Comment Jésus a-t-il vécu ? Saint Ignace a bien résumé la vie de Jésus quand il écrit qu’il faut chercher et trouver Dieu en toute chose. En regardant un semeur dans le champ, en voyant une femme pétrir le pain, en rencontrant des gens pauvres, marginalisés, méprisés, il ne voulait pas qu’ils se contentent d’une vie médiocre, édulcorée, sans consistante (G.E. no1). Jésus voyait en grand pour eux. Il rêvait pour eux et avec eux d’une vie grandiose dans les petites choses. Sa foi lui faisait voir le Père en toute chose.

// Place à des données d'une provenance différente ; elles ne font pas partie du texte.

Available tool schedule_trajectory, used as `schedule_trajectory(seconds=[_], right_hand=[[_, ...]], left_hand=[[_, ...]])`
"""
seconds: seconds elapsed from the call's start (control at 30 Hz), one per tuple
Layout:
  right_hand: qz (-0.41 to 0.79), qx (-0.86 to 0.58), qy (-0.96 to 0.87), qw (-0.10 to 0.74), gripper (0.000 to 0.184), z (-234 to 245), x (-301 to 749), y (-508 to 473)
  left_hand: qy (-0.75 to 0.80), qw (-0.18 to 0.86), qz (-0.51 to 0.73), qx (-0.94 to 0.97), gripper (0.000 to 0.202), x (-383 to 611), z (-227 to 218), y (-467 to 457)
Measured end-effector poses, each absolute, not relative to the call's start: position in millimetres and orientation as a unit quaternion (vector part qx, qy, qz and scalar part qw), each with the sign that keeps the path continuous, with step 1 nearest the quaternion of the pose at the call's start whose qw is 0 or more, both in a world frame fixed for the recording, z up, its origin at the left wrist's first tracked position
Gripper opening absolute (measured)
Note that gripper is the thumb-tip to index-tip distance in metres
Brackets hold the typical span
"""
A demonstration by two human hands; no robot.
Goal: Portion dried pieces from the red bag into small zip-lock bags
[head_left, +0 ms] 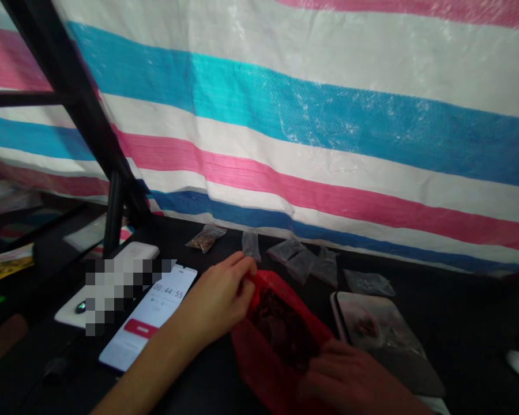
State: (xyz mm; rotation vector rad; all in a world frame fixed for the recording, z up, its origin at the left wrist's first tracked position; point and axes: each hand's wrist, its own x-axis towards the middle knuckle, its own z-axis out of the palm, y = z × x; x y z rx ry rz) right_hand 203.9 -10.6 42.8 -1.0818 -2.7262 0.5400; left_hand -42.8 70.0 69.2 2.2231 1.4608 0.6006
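Note:
A red bag (254,360) stands with its mouth spread, showing dark brown pieces (281,328) inside that I cannot name. My left hand (227,288) pinches the bag's far left rim with closed fingers. On the near right side of the mouth, my right hand (346,374) is curled over the rim; its fingertips are partly hidden and in shadow. Just right of the bag lies a flat device like a small scale (409,363), with a small clear bag (372,328) holding a few brown bits on its top.
Along the back of the black table (216,380) lie several small clear bags (292,253) and one with brown contents (205,237). A phone (125,346) showing a timer and a white power bank (140,253) sit left. Behind hangs a striped sheet (311,115); a black post (86,86) slants at left.

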Motion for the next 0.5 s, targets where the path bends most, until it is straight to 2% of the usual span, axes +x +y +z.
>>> schedule_trajectory(seconds=[0.07,0.23,0.37,0.5], right_hand=[[0.185,-0.417,-0.888,0.060,0.005,67.9,208.5,-6.5],[0.151,-0.440,-0.883,0.067,0.026,85.1,212.6,3.4],[0.087,-0.421,-0.892,0.139,0.032,74.9,207.3,4.3],[0.154,-0.382,-0.875,0.255,0.029,86.0,220.9,5.6]], left_hand=[[0.541,0.168,0.160,0.808,0.020,-45.5,79.3,60.8],[0.574,0.130,0.051,0.807,0.023,-43.8,81.5,22.3],[0.589,0.103,0.002,0.802,0.031,-49.5,70.7,4.6],[0.573,0.020,0.066,0.816,0.027,-55.7,82.8,7.6]])
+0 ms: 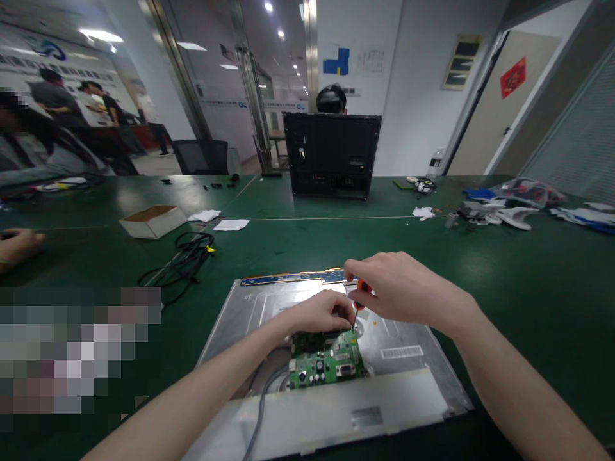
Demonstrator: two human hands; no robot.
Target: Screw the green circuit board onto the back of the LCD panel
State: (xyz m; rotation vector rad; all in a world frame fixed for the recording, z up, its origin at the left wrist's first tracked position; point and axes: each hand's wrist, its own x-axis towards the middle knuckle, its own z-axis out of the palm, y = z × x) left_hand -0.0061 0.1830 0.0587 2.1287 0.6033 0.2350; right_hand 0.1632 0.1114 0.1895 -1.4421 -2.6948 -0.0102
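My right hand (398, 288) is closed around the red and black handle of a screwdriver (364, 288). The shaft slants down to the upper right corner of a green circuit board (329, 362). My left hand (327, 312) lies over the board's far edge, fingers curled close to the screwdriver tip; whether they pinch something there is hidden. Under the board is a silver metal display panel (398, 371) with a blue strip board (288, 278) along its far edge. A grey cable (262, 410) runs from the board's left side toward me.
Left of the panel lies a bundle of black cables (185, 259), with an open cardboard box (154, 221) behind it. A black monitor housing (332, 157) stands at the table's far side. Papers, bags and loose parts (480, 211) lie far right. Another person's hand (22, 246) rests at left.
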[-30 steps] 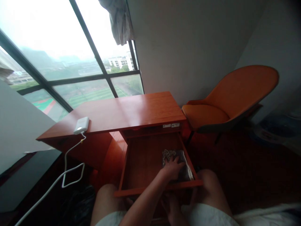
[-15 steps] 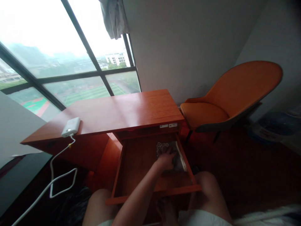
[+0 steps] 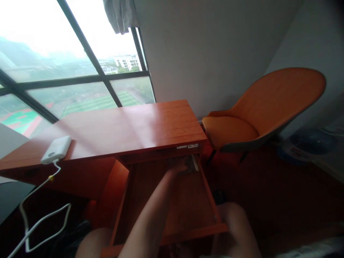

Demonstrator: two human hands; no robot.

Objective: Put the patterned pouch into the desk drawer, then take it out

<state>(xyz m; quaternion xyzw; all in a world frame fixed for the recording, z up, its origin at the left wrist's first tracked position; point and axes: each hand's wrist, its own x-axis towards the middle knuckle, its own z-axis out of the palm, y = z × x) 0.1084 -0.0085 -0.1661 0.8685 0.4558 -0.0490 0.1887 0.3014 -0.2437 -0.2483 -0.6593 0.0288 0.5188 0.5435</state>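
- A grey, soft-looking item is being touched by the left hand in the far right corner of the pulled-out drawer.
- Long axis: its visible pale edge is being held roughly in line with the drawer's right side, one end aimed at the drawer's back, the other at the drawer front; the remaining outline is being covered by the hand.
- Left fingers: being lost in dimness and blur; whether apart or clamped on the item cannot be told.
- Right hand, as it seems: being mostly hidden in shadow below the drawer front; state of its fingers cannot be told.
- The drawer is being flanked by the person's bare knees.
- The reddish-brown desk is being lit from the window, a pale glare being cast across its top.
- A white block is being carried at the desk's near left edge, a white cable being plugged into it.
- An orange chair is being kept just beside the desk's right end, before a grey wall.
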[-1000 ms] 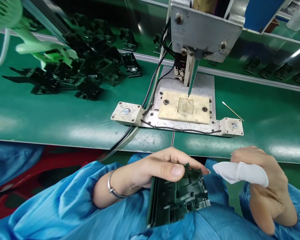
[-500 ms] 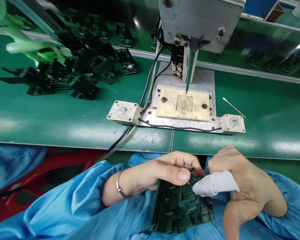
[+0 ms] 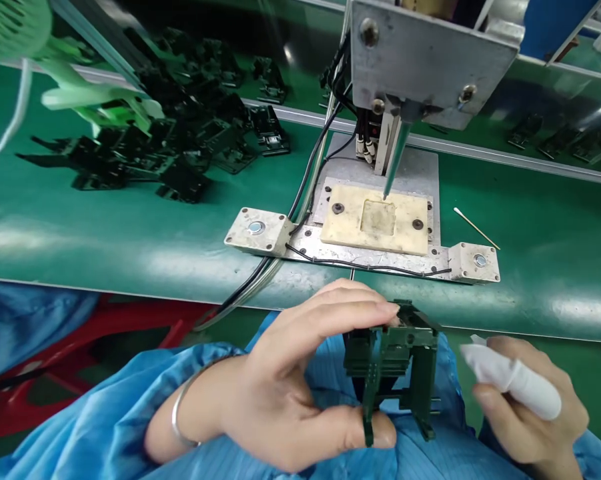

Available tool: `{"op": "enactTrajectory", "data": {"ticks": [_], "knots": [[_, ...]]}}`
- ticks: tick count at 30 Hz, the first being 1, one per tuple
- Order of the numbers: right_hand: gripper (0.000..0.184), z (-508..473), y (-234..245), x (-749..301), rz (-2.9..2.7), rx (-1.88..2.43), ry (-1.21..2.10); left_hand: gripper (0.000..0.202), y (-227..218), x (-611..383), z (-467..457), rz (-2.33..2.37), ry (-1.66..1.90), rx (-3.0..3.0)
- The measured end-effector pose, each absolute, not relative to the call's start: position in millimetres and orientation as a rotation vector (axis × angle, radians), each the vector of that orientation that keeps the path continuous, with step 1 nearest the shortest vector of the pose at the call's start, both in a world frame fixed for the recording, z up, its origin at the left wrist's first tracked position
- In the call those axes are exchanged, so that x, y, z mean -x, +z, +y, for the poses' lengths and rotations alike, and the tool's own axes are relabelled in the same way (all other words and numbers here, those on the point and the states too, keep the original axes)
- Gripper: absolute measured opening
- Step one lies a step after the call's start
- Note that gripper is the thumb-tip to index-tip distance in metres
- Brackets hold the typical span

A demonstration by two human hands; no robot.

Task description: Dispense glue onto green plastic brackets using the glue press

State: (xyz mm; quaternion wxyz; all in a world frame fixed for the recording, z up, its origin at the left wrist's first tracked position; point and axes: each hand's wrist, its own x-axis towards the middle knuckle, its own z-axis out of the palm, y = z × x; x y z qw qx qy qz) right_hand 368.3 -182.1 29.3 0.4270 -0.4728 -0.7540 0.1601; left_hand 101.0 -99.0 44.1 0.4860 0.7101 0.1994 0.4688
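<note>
My left hand [image 3: 300,380] grips a dark green plastic part [image 3: 423,373] in front of my lap, fingers over its top and thumb under its lower end. The part is turned so that two long side arms point down, with an open gap between them. To the right, apart from the part, my right hand [image 3: 530,400] is closed, its thumb pressed towards a finger in a white finger cot [image 3: 523,383]. Whether anything small is pinched there I cannot make out. Beyond the hands stands a bench press with a thin rod [image 3: 397,157] above a cream fixture block [image 3: 347,227].
Several dark plastic parts [image 3: 180,183] lie heaped at the left by a light green fan [image 3: 100,103]. Button boxes [image 3: 255,227] flank the fixture, with cables running off the bench edge. A cotton swab [image 3: 477,228] lies right of it. A red stool [image 3: 95,363] is at lower left.
My left hand has raised and turned the plastic part, so its side arms now show. My right hand has moved away from it to the right and its fingers have curled in.
</note>
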Motion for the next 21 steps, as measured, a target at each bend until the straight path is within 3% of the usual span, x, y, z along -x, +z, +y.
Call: {"op": "enactTrajectory", "data": {"ticks": [5, 15, 21], "knots": [[0.008, -170, 56, -339, -2.065, 1.108, 0.408, 0.078, 47, -108, -93, 0.448, 1.177, -1.719], [0.045, -134, 56, -318, -2.184, 0.936, 0.303, 0.079, 48, -107, -91, 0.435, 1.102, -1.676], [0.039, -130, 57, -320, -2.242, 0.978, 0.225, 0.076, 47, -106, -88, 0.482, 1.091, -1.697]]}}
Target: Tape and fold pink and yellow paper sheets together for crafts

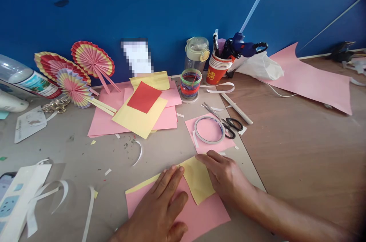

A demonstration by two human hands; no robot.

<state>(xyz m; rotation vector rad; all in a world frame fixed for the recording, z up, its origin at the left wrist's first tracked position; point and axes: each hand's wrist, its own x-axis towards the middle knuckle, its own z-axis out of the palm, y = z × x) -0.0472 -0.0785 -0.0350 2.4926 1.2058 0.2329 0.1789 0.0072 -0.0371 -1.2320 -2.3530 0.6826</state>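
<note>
A pink sheet of paper (208,219) lies on the table before me, with a thin yellow strip (143,183) along its upper left edge. My left hand (160,207) rests on the pink sheet, its fingers stretched out and their tips at the upper edge. Over the sheet's upper right part lies a piece of yellow paper (197,181). My right hand (228,175) has its fingers curled at that piece's upper right edge, gripping it; the thumb is hidden.
Behind the hands lie a tape roll (210,141), black-handled scissors (228,124) and stacked coloured paper (140,120). Folded paper fans (93,59) lean on the blue wall. A red paper cup (219,70) holds a glue gun (243,47). A power strip (23,196) sits left.
</note>
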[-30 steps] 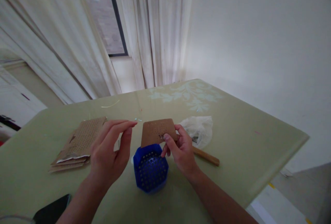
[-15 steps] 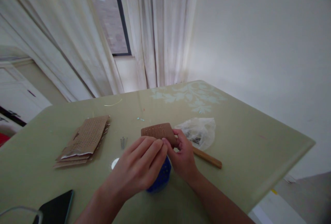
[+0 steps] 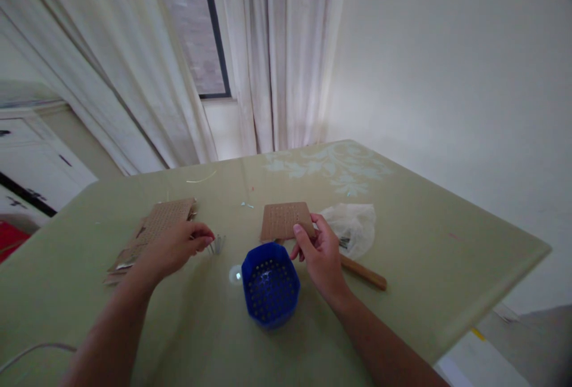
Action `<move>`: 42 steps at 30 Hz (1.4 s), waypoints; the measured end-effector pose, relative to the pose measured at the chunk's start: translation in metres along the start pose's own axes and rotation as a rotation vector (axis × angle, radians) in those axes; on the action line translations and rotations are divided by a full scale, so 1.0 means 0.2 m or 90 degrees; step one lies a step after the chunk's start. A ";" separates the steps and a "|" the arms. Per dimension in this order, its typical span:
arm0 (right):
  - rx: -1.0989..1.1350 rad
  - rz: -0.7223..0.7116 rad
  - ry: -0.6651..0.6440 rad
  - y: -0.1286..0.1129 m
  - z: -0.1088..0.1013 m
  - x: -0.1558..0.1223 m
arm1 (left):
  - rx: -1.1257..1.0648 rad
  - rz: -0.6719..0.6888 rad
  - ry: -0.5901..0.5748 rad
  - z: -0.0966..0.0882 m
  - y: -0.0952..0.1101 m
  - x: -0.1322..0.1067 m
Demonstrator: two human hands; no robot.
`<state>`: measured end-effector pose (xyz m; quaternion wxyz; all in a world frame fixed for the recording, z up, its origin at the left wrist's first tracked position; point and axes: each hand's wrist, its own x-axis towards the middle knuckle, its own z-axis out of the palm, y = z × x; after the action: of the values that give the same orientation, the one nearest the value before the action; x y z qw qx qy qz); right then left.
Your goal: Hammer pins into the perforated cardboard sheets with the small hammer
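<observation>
head view: we clamp our right hand (image 3: 325,256) on the cardboard piece (image 3: 283,220), just beyond the blue basket (image 3: 263,255); its rows of holes look done; nails (image 3: 218,244) lie uncollected on the worktop (image 3: 429,256); whether our adjacent left hand (image 3: 183,247) grips one, we cannot tell

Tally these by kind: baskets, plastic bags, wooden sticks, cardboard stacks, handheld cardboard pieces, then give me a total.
Blue octagonal plastic basket: 1
Translucent white plastic bag: 1
Long brown wooden stick: 1
Brown perforated cardboard stack: 1
Flat brown cardboard piece in right hand: 1
Total: 5
</observation>
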<state>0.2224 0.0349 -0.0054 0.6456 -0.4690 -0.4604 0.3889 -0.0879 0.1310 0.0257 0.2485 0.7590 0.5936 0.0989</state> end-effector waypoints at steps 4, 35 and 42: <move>0.004 0.004 0.009 0.00 0.00 0.00 | 0.018 -0.039 -0.003 0.11 -0.07 0.06; 0.374 0.123 -0.222 -0.01 -0.02 0.00 | 0.031 0.617 0.313 0.21 0.60 -0.19; 0.377 0.125 -0.230 -0.01 -0.02 -0.01 | 0.112 0.621 0.312 0.22 0.58 -0.18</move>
<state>0.2252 0.0322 -0.0042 0.6211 -0.2274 -0.3871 0.6424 0.0199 0.0664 0.0510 -0.0362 0.9187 0.2196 0.3263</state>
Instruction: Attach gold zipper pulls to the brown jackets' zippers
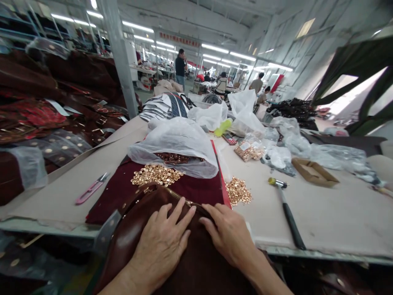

C’est dans ce sens qu’il faut comprendre son appel : convertissez-vous, le royaume est arrivé. Jésus n’a jamais été un spectateur du match de la vie. Pour gagner le match, pour réaliser son projet de royaume, il s’est investi à fond toute sa vie.
Jésus ne s’est pas contenté d’annoncer une bonne nouvelle. Il a vécu en état de bonne nouvelle. Il ne s’est pas contenté de rafraîchir la loi, d’en dicter les frontières du permis et du défendu, sa vie fut la plus belle définition de la loi nouvelle. Jésus avait une vive conscience que l’intensité de sa présence au Père et à tout le monde transformait davantage les cœurs que les sermons. En s’assoyant à toutes les tables, il enseignait plus l’ouverture aux autres que tout discours sur l’acceptation de tout le monde.
Pour lui, chaque petit événement, même le plus anodin, était une occasion de joie, de montrer le Père. Dans son exhortation apostolique joie et allégresse, le pape citant Jean de la Croix (no 119), décrit comment vécut Jésus : te réjouir du bien d’autrui comme du tien propre […] désirer que les autres te soient préférés en toute chose, le désirer, dis-je, très sincèrement. De cette façon, tu surmonteras le mal par le bien, tu repousseras le démon loin de toi, tu auras le cœur dans la joie.
Cette manière de vivre comme Jésus chasse les démons, guérit les malades, apporte la paix aux cœurs troublés. Jésus envoie deux par deux non pas dire Dieu. Il envoie être Dieu. Expérimenter le Père comme lui l’a expérimenté. C’est ça qui est premier. La mission n’est pas d’attirer le monde à Jésus, mais d’être Jésus dans ce monde qui est nôtre.
Un père du désert écrit et cela dit la nature de notre mission : aucun œil n’a jamais vu le soleil sans devenir semblable au soleil ni une âme ne peut voir la beauté sans devenir belle. Vous devez devenir d’abord tous divins et beaux si vous avez l’intention de voir Dieu et la beauté[1].
Une question pour conclure : ma manière d’annoncer Jésus recevrait-elle l’imprimatur Jésus ? Amen.